Como apropiarnos del mérito sin el esfuerzo, por ejemplo el hacer una postura igual que otra persona, que lo hace con mayor intensidad o mayor perfección que nosotras, saltándome el proceso que es necesario para llegar hasta ahí.
Si no nos sentimos completas, y deseamos algo que no nos pertenece, no estaríamos practicando Asteya.
Brahmachary: Moderación y Evitar Excesos.
Empecemos por ver cuál es la traducción correcta de «Brahmacharya». «Brahman» es el Todo, la Divinidad, y «Achara» significa conducta o camino. Por lo tanto, «Brahmacharya» sería la conducta o el camino que lleva a lo Divino, a lo Absoluto.
Este control de los sentidos incluye la gula, la avaricia, la ira, … No sólo la lujuria, sino que podrían incluirse en la lista los siete pecados capitales que menciona la religión católica (los demás son la soberbia, la envidia y la pereza).
Lo importante es no dejarse llevar ciegamente por los sentidos y lo que la mente hace de ellos. Pero eso no impide disfrutar de la belleza, de los alimentos, de los objetos materiales o del sexo. La clave está aquí en el deseo y el apego a todas estas cosas.
Dejarse llevar por los deseos y el apego, conduce a una pérdida de energía y agotamiento, que a su vez lleva a la inercia y al estancamiento. Encierra en un círculo desde el cual es difícil percibir la vida como un Todo. La consciencia de lo Absoluto se nubla con la consciencia egoísta sumida en la dualidad.
Cuando no hay control sobre tu energía, utilizamos tanta energía que quedamos agotados. La energía que invertimos en el habla, o al comer, o si hay exceso de energía sexual.
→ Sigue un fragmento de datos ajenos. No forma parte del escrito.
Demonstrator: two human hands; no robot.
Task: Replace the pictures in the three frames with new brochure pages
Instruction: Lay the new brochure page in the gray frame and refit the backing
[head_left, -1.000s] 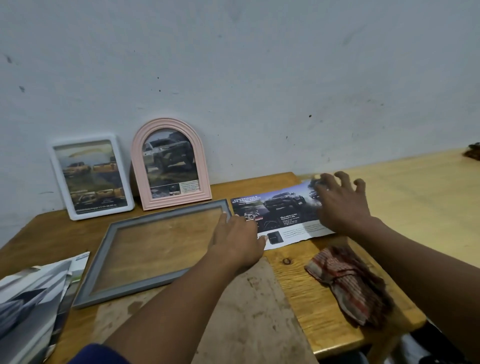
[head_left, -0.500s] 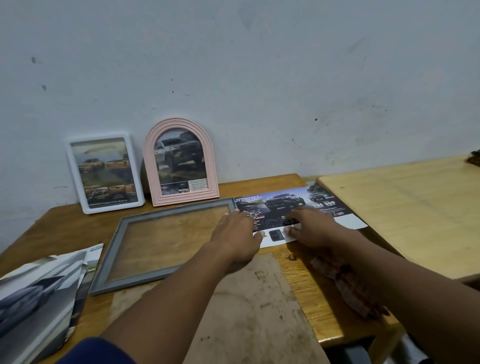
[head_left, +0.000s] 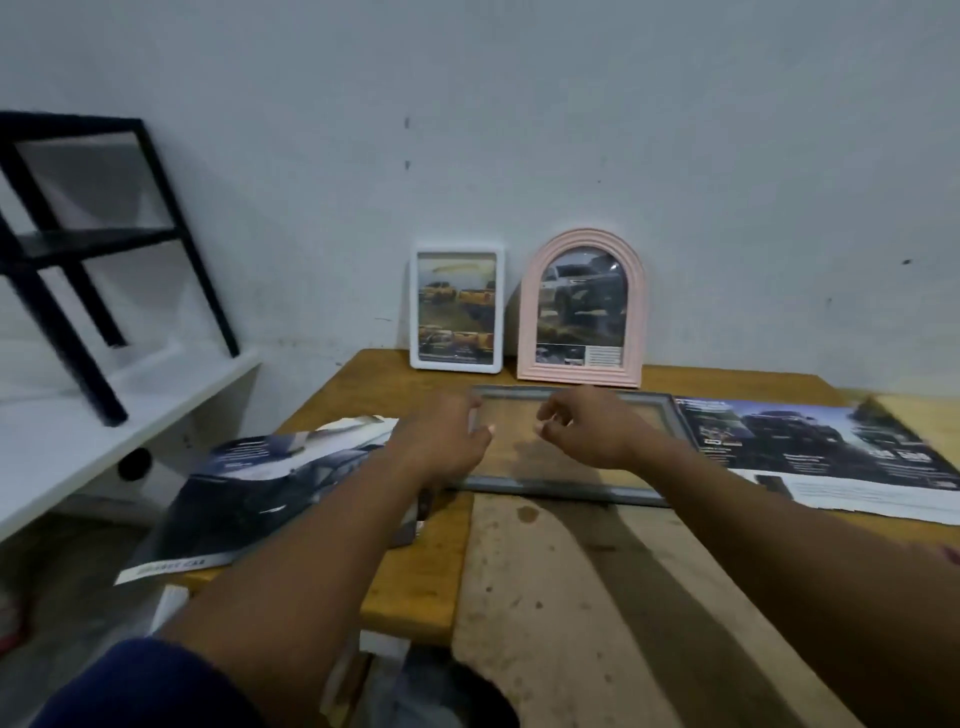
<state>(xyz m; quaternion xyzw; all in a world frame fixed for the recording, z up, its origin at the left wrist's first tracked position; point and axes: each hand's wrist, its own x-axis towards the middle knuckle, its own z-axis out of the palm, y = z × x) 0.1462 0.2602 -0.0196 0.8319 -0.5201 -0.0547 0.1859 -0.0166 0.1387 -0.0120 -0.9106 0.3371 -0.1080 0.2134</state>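
Note:
A grey frame lies flat on the wooden table, glass showing the wood beneath. My left hand is over its left end, and my right hand is over its middle. Both have loosely curled fingers and hold nothing; whether they touch the glass is unclear. A cut brochure page with dark cars lies just right of the frame. A white frame and a pink arched frame stand against the wall, each with a car picture inside.
A stack of brochure pages hangs over the table's left edge. A brown backing board lies at the front, under my forearms. To the left are a white shelf and a black stand.
My right hand left the brochure page and moved left over the grey frame. My left hand shifted from the frame's right edge to its left end. The view swung left.

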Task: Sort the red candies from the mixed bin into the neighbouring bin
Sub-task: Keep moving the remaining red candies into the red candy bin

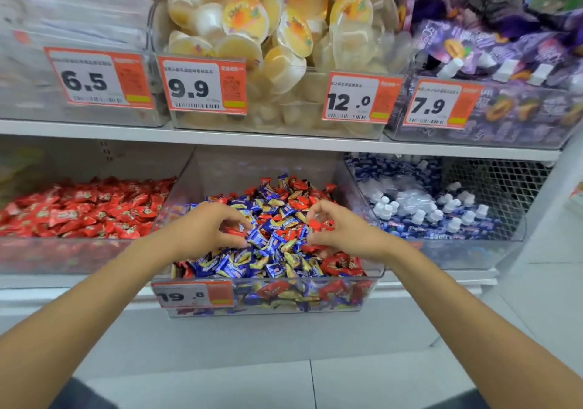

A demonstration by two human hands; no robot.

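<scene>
The clear mixed bin point(373, 277) sits in the middle of the lower shelf, full of blue and red wrapped candies. My left hand point(205, 228) hovers over its left side, fingers curled round red candies point(232, 230). Over the bin's right side, my right hand point(342, 230) pinches red candies point(320, 224) between thumb and fingers. More red candies point(342, 265) lie at the bin's front right. The neighbouring bin point(63, 254) to the left holds only red candies.
A bin of blue pouches with white caps point(441, 213) stands to the right. The shelf above carries bins of jelly cups point(284, 36) and purple pouches point(492, 49), with price tags hanging on their fronts. A price tag point(192, 295) hangs on the mixed bin's front.
</scene>
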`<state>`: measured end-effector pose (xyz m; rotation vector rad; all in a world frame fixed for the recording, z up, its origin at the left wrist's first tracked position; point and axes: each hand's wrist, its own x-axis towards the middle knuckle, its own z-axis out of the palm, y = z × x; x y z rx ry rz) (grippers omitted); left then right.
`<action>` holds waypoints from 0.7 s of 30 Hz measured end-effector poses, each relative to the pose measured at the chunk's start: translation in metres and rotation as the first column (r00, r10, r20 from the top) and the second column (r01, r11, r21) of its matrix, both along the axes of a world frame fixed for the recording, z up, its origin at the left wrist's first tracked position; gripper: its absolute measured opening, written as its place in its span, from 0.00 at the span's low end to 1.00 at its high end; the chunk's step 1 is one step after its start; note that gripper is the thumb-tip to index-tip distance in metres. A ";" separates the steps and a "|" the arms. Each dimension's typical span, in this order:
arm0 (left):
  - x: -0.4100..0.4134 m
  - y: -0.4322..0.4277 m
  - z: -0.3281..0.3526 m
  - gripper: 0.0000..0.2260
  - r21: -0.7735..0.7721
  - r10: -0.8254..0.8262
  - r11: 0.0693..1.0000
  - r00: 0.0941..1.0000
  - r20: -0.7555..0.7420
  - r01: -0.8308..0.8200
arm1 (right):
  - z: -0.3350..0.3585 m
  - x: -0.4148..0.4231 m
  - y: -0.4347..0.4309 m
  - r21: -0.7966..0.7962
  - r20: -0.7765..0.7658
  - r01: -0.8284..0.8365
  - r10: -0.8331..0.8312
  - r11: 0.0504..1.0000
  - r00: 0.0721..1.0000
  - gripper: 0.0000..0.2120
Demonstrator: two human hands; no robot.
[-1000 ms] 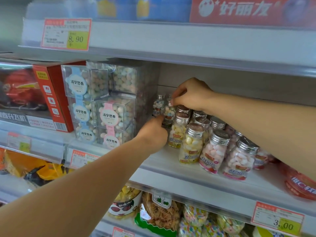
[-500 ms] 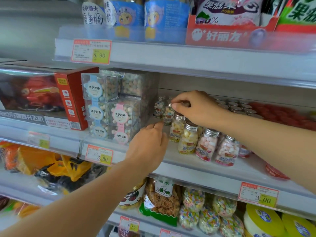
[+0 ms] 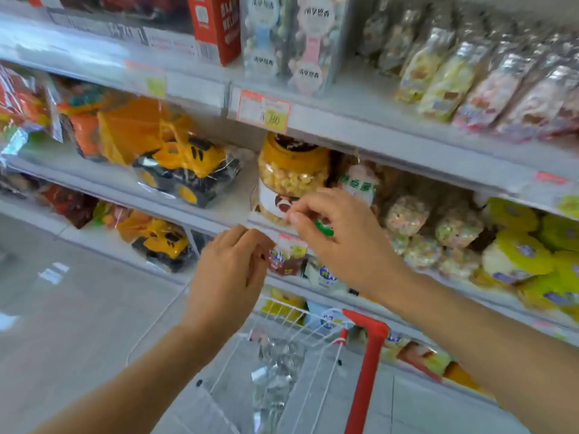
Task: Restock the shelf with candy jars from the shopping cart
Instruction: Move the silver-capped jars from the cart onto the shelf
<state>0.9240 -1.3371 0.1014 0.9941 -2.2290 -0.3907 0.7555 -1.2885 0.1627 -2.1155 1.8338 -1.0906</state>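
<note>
Change: Both hands have left the row of jars and dropped in front of the lower shelves, and our view has swung down to the shopping cart (image 3: 313,333).
Left hand (image 3: 228,270): Empty as far as we can see, with the fingers loosely curled. It hangs above the cart's near rim.
Right hand (image 3: 341,245): Also carrying nothing, with thumb and forefinger close together and the other fingers relaxed.
Shelved jars (image 3: 463,79): A blurred row of silver-capped jars stands at upper right on the shelf (image 3: 391,142).
Cart jars (image 3: 275,368): Silvery caps show through the wire basket. Blur keeps us from counting them.
Step in hand: We judge this to be the reach back into the cart for the next jars.
Doing it well: We would lower each hand straight into the basket and grip each jar by its body below the cap. We would then lift clear of the wire rim before swinging up to the shelf.
Surroundings: Yellow toy trucks (image 3: 185,164) sit at left and a tub of yellow puffs (image 3: 293,170) just behind the right hand. Clear candy boxes (image 3: 291,42) stand above a price tag (image 3: 263,109).
In the way: The red handle (image 3: 366,355) stands just beside the right arm's path. The shelf lips jut out over the lift route.
</note>
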 end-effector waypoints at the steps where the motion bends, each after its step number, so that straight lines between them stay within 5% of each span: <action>1: 0.018 0.005 -0.025 0.12 0.067 0.040 0.997 0.999 0.037 -0.043 | -0.025 0.010 0.002 0.061 0.023 -0.020 0.019 0.998 1.000 0.09; 7: 0.110 0.046 -0.150 0.13 0.265 0.235 0.909 0.920 0.315 -0.323 | -0.175 0.055 0.001 0.464 0.048 -0.090 0.077 0.881 0.996 0.07; 12: 0.141 0.089 -0.218 0.28 0.292 0.387 0.765 0.771 0.505 -0.575 | -0.273 0.082 0.002 0.716 -0.024 -0.085 0.146 0.693 0.989 0.07; 18: 0.132 0.117 -0.259 0.31 0.477 0.405 0.641 0.793 0.455 -0.601 | -0.358 0.084 0.006 0.907 -0.160 0.013 0.316 0.420 0.935 0.14; 21: 0.131 0.124 -0.273 0.29 0.431 0.434 0.640 0.762 0.481 -0.636 | -0.381 0.075 0.006 0.933 -0.209 0.078 0.351 0.352 0.913 0.17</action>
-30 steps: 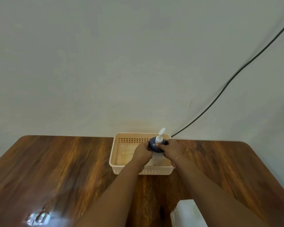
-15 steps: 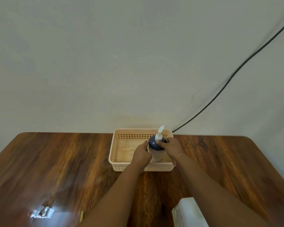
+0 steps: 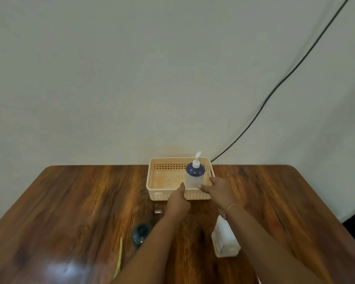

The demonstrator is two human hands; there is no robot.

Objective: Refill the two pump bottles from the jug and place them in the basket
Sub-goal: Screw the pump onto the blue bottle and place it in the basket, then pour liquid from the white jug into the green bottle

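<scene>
A clear pump bottle [image 3: 194,177] with a dark blue collar and white pump head stands upright in the right half of the cream basket [image 3: 158,194]. My left hand [image 3: 177,202] hovers just in front of the basket, fingers loosely curled, holding nothing. My right hand [image 3: 220,189] is by the basket's front right corner, fingers apart, close to the bottle but off it. A white jug [image 3: 224,238] stands near my right forearm. A second bottle [image 3: 140,234], dark blue on top, stands at the lower left of my left arm, without a pump.
The basket sits at the far edge of the brown wooden table [image 3: 70,201], against the wall. A thin yellow-green stick [image 3: 119,257] lies near the table's front. A small clear object [image 3: 157,210] rests in front of the basket. A black cable [image 3: 275,89] runs down the wall.
Both hands were gripping the pump bottle over the basket; they have let go and drawn back toward me, and the bottle stands in the basket. The view has tilted down.
</scene>
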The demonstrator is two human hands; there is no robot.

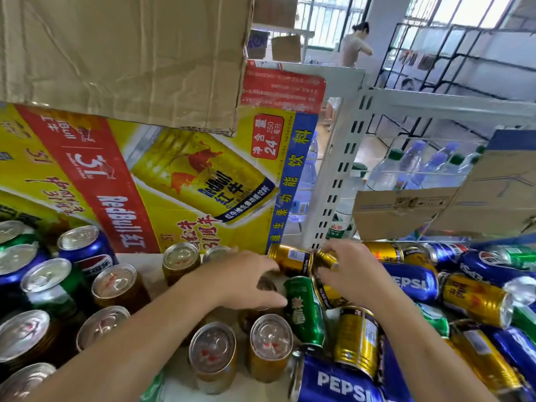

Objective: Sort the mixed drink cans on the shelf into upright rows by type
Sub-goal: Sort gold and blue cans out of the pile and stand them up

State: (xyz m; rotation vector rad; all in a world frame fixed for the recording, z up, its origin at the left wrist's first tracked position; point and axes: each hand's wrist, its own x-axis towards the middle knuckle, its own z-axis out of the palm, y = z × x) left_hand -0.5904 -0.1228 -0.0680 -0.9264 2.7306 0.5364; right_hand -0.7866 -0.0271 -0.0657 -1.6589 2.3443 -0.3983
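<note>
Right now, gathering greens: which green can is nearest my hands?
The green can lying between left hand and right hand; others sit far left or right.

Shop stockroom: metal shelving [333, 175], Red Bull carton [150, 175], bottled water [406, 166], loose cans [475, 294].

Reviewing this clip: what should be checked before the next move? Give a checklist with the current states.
1. Right hand grips a gold can: ok.
2. Left hand holds a can: cannot tell.
3. Upright gold cans standing: ok.
4. Bare shelf beside them: ok.
5. Green can upright: not ok, it is lying.
6. Pile on the right sorted: not ok.
</note>
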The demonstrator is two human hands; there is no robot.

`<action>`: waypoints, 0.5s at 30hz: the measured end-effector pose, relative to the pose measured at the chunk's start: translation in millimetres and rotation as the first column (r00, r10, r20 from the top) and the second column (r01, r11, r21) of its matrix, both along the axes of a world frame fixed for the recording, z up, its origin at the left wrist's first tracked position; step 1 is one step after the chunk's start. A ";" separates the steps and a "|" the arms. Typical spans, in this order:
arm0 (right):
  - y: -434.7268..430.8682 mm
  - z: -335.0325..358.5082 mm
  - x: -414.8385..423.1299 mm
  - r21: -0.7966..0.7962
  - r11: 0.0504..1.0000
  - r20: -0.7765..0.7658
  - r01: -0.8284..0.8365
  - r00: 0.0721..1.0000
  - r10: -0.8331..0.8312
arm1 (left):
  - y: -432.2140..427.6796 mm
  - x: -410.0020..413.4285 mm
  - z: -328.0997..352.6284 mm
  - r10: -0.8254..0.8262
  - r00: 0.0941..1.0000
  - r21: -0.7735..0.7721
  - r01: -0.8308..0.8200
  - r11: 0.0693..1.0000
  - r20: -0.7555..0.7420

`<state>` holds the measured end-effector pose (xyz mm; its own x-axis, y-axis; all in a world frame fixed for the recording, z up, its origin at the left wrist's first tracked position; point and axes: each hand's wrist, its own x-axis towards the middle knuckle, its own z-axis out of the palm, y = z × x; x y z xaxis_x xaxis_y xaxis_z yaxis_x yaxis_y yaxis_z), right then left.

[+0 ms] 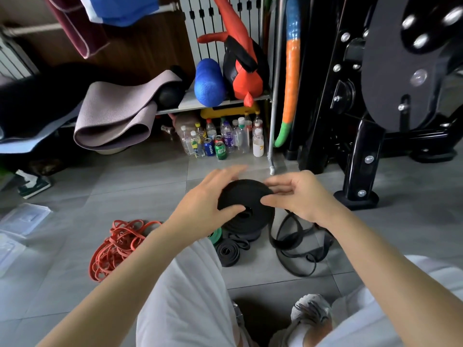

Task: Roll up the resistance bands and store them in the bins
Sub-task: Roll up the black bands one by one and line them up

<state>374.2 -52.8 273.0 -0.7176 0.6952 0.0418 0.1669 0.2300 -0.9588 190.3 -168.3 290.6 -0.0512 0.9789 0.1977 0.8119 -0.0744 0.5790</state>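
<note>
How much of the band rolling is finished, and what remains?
Done: one small dark band lies rolled on the floor. In hand: the left hand and right hand hold the black band roll, its loose tail unwound. Left: the tangled red bands, the green band, then storing in the clear bins.

**Clutter around your spot: shelf, bottles, gym gear**

Ahead of you, a metal shelf (190, 100) holds a blue foam roller (209, 82) beside a red-and-black punching bag (246, 78). A folded grey mat (117, 116) droops off its left end. Beneath it, plastic bottles (241, 136) stand on the tiled floor (150, 171), with a Pepsi can (208, 147) and a green can (220, 151) in front. A black weight machine (360, 156) fills your right, and a book (35, 187) lies far left.
</note>
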 end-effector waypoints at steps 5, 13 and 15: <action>0.4 5.2 -8.7 0.033 0.999 0.048 -0.022 0.999 0.021 | 7.9 -0.4 13.5 -0.143 0.986 -0.087 0.136 0.987 -0.086; -0.3 -8.5 4.9 -0.131 0.986 -0.126 0.106 0.984 -0.122 | 7.3 -6.0 0.5 0.036 0.905 0.065 -0.070 0.995 0.424; -6.5 -14.4 6.1 -0.166 0.977 -0.168 0.137 0.972 -0.165 | 7.4 -6.8 -3.7 0.059 0.839 0.115 -0.143 0.983 0.540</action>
<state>380.3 -59.4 258.6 -0.5939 0.8032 0.0460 0.0106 0.0649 -0.9978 183.5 -161.0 286.9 -0.2868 0.9250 0.2495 0.3884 -0.1258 0.9128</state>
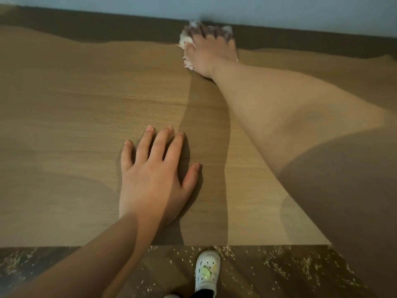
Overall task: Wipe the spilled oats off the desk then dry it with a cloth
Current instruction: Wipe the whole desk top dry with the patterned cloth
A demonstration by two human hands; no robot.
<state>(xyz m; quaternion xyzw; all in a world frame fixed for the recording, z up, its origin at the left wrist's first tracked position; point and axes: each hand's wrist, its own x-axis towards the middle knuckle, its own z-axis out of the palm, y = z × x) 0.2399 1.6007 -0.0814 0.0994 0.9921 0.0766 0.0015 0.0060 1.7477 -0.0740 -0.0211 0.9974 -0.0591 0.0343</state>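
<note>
The wooden desk (75, 108) fills most of the head view. At its far edge, against the wall, my right hand (211, 52) presses down on a crumpled white and dark patterned cloth (187, 38); fingers spread over it, blurred. My left hand (154, 173) lies flat on the desk near the front edge, fingers straight and spread, holding nothing. No oats show on the desktop. Pale oats (279, 267) lie scattered over the dark floor below the front edge.
A pale blue wall (279, 11) runs behind the desk. Below the desk's front edge is dark wooden floor, with my foot in a white clog (207, 271) standing among the oats.
</note>
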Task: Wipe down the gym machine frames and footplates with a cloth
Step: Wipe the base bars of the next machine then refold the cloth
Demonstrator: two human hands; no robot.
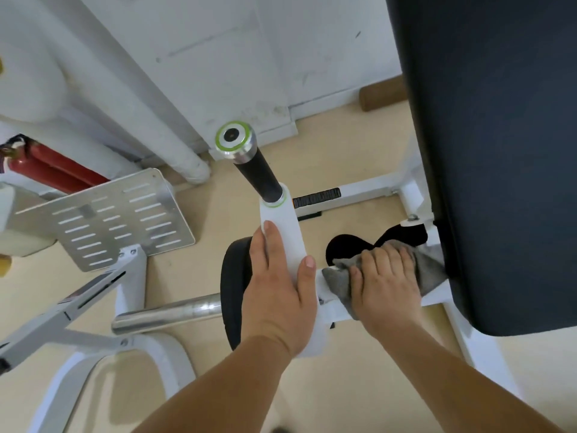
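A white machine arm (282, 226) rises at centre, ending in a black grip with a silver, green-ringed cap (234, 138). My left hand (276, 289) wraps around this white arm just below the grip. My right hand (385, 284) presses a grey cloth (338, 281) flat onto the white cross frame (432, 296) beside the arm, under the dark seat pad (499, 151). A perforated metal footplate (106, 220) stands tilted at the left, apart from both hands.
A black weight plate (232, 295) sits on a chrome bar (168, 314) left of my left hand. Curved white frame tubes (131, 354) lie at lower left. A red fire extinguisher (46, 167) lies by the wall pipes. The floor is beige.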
Si tenemos moderación podríamos llegar a un estado de consciencia.
Atendiendo a su traducción, hemos visto que «Brahmacharya» es la consciencia de la Unidad; ver en todo a Brahman, lo Absoluto.
Desde esta visión podemos elaborar nuestra práctica. En todo lo que hacemos, ver lo Absoluto, lo Divino. Ser consciente de que tu cuerpo es Brahman. Las otras personas son Brahman interactuando contigo. El mundo que te rodea es Brahman. Los alimentos que ingieres, el aire que respiras,todo es Brahman.
En todas tus relaciones, te estás relacionando con Brahman. Especialmente durante la relación sexual, tú y tu pareja sois Brahman.
Viviéndolo así, irás más allá del deseo, de los apegos y aversiones. Tu consciencia de Unidad se incrementará y te acercarás al gran Despertar. Pues en eso consiste precisamente: en darte cuenta, plenamente, de que todo es Brahman, lo Divino, lo Absoluto, en un «juego» impresionante de manifestación pluralista de sí mismo.
Aparigraha: Generosidad, No-posesión.
No avariciar. No mostrarse posesivo. No envidiar.
Se traduce como no ambicionar, posesiones y cosas materiales. No tiene nada que ver con no merecernos dinero. El dinero es un medio para poder intercambiar cosas o conocimientos y poder llegar a tu destino y avanzar. Si lo concebimos como canal de intercambio, no estamos centrados en captar posesión en si sino en el recurso necesario para captar lo que verdaderamente quiero. Sin perder el sentido de la vida. No focalizarnos solo en poseer materialmente todo lo que queremos. O incluso el tener el dinero en el banco para atesorarlo, en lugar de que uses ese dinero para conseguir ese sentido de vida. Sin estancarlo por avaricia, se pierde el sentido de la vida, por falsa creencia de protección por tener las posesiones.
La vida se ve influenciada por ese valor material, que son valores momentáneos. Si nos apartamos de eso y utilizo dinero para fuente de intercambio para alcanzar el sentido de vida, en lugar de tener casas por tenerlas. Puedes pensar en tus objetivos, y observar si vas hacia alcanzar el sentido de la vida, o consigues lo que nos hayan inculcado. No es simplemente pobreza, austeridad sin sentido, sino saber cuidarse y darse calidad de vida pero no para sobrevivir, pues se puede vivir plenamente sin tener ambición por poseer, sin necesidad de poseer.